AVRUPA’DA KADINA YÖNELİK ŞİDDET – Gülhan Sarıdoğan

HomeManşetAlmanya

AVRUPA’DA KADINA YÖNELİK ŞİDDET – Gülhan Sarıdoğan

Kadına yönelik fiziksel, cinsel, sözel şiddet üç aşağı, beş yukarı bütün ülkelerin sorunu. DSÖ’ nün (Dünya Sağlık Örgütü) 20018 -2020 arasında 161 ülkede topladığı verilere göre 700 Milyonun üzerinde kadın eşleri, eski eşleri ya da yakın akrabası tarafından şiddete uğruyor. Yani dünyada her 3 kadından biri tanıdığı ya da tanımadığı bir erkek tarafından cinsel, sözel, psikolojik ve fiziksel şiddete maruz kalıyor.

Cinsel şiddete uğrayan kadınların büyük bir oranı toplum tarafından damgalanmak ve dışlanmak korkusuyla karşılaştıkları şiddeti açıklayamadıkları için, gerçek rakamların çok daha fazla olduğu tahmin edilmekte.

Almanya’da her 3 günde bir kadın partneri ya da eski partneri tarafından öldürülmekte, ağır yaralanmakta. Kadınların çoğu kendilerine inanılmayacağı düşüncesiyle polise gitmemekte.

(BKA) Federal Kriminal Dairesi’ nin İstatistik Kurumunun raporuna göre:[1]

Almanyada 2015 yılında toplam işlenen cinayet sayısı 281 Kişi 2015 yılında Bunların 135 ’i Kadın cinayeti
Almanyada 2016 yılında toplam işlenen cinayet sayısı 318 Kişi 2016 yılında Bunların 155 ’i Kadın cinayeti
Almanyada 2017 yılında toplam işlenen cinayet sayısı 342 Kişi 2017 yılında Bunların 147 ’si Kadın cinayeti i
Almanyada 2018 yılında toplam işlenen cinayet sayısı 252 Kişi 2018 yılında Bunların 122 ’i Kadın cinayeti
Almanyada 2019 yılında toplam işlenen cinayet sayısı 218 Kişi 2019 yılında Bunların 117 ’si Kadın cinayeti
Almanyada 2020 yılında toplam işlenen cinayet sayısı 245 Kişi 2020 yılında Bunların 139 ’u Kadın cinayeti

 

Yukarıdaki verilere göre her 5 cinayetten 4’ü kadılara yönelik.

İşlenen bu cinayetlerin çoğu kamuoyuna aile faciası, ilişki faciası diye yansıtıldığından dolayı toplumda yeteri kadar anlaşılmamakta. Bu nedenle de gerektiği tepkiyi toplayamamakta.

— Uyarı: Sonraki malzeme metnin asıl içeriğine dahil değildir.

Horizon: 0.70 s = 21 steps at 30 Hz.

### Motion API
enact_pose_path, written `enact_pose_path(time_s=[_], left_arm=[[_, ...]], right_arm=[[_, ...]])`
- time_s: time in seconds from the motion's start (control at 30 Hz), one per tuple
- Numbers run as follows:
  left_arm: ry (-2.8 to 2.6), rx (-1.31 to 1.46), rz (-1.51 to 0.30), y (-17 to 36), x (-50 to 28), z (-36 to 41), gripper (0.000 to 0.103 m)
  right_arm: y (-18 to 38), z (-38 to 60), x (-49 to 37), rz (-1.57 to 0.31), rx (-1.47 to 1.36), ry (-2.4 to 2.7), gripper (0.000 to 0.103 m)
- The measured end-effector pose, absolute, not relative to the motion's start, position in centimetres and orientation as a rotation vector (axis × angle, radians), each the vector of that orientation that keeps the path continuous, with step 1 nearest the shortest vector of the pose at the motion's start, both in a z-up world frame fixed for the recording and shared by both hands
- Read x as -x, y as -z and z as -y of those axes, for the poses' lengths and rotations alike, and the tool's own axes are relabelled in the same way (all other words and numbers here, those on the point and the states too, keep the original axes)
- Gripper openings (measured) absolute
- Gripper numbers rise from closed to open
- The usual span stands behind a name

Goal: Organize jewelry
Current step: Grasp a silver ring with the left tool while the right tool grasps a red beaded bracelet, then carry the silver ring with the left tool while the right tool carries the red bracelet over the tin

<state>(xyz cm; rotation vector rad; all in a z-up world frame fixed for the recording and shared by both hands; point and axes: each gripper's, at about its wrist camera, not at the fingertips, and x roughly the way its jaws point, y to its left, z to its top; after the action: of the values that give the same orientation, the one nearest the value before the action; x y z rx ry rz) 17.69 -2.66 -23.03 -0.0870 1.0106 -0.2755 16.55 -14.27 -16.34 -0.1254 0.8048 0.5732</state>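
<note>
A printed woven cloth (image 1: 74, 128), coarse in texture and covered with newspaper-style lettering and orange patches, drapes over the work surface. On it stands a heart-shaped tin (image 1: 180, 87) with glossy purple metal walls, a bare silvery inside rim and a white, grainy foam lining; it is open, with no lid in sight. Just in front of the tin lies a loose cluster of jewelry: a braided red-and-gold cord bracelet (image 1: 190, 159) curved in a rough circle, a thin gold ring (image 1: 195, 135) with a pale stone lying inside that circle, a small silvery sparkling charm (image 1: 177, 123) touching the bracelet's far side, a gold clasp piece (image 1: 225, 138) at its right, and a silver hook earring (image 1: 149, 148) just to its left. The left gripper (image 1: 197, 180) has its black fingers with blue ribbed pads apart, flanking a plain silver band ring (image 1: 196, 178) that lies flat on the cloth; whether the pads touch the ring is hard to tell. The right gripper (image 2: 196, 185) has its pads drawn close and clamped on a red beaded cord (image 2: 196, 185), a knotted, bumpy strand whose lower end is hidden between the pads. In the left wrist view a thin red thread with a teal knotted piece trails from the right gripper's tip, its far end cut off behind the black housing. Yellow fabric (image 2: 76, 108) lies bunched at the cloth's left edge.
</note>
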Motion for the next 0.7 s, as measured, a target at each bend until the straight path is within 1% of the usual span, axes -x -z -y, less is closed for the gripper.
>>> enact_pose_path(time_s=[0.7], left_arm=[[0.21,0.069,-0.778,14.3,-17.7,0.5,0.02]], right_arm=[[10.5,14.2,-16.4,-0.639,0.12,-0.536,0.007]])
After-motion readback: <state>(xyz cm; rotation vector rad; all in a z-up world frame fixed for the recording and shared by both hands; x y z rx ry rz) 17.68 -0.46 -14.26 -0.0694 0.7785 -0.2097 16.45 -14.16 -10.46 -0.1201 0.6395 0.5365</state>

Kadına şiddeti uygulayan erkeğin tek çıkış noktası kadınlar üzerinde hakimiyet kurma eğilimi, fiziksel gücü elinde tutması, bir kadının kendi kaderini çizme hakkını elinden alması.

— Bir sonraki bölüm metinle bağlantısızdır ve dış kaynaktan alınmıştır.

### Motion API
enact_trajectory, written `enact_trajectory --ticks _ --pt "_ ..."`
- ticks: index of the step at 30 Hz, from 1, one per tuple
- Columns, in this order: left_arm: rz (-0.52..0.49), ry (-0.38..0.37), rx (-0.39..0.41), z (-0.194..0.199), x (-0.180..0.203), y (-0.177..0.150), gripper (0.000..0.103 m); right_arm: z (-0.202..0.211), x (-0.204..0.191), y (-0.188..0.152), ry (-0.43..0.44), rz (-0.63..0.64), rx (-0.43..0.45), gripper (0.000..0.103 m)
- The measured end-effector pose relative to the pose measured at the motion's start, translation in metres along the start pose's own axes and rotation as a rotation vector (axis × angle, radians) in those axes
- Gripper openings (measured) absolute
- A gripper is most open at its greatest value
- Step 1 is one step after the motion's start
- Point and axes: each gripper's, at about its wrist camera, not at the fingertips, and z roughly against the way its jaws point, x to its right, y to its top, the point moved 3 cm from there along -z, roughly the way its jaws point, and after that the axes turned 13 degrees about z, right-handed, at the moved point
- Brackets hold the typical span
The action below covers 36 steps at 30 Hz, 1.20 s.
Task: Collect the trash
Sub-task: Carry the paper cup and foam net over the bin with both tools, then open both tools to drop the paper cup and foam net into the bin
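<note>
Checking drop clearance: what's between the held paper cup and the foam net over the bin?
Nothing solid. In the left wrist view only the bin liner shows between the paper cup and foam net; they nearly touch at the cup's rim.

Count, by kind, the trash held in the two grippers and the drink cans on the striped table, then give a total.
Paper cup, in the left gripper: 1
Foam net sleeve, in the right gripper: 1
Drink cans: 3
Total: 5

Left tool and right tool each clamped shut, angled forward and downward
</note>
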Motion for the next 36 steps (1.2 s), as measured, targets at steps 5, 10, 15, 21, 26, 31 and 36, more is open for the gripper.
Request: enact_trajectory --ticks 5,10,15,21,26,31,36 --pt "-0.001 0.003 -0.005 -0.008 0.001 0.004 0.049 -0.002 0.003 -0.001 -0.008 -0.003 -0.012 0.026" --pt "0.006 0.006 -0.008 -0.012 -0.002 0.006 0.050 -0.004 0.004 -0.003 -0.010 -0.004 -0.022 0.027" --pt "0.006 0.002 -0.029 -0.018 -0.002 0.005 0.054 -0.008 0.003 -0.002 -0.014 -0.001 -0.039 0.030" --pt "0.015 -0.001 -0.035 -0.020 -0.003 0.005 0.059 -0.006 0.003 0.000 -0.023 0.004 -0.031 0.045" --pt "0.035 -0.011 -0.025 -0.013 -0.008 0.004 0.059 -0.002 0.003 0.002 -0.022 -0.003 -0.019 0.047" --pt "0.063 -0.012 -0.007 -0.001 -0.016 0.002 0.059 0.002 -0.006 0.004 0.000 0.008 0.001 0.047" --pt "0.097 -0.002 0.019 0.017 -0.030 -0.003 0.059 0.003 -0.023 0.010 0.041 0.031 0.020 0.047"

1949 yılında Alman anayasasına kadın ve erkek eşittir maddesi eklenmiş olsada gerçek bir eşitlik sağlanamamış.

Fransa’da 2020 yılında 102 kadın eşleri ya da eski partnerleri tarafından öldürüldü. Öldürülen her 5 kadından biri eşinden şiddet gördüğü için polise suç duyurusunda bulunmuş ama devlet tarafından korunamadığı için öldürülmüş.[2]

İtalya’da sadece 2020 yılından 8 Mart 2021 yılına kadar 125 kadın yine partnerleri veya eski partnerleri tarafında öldürülmüş. Basında yer alan haberlerde ise ölenden çok öldürülen kadınlar çoğu kez suçlanmış.[3]

Şiddete başvuran erkeğin eğitimi, sosyal statüsü kadına şiddet uygulamasını engellemiyor. Sokak ortasında ayrılmak isteyen eşini öldüren iyi eğitim almış koca da, “namus” diye karısını, kızını öldüren iyi eğitim almamış olan da ERKEK.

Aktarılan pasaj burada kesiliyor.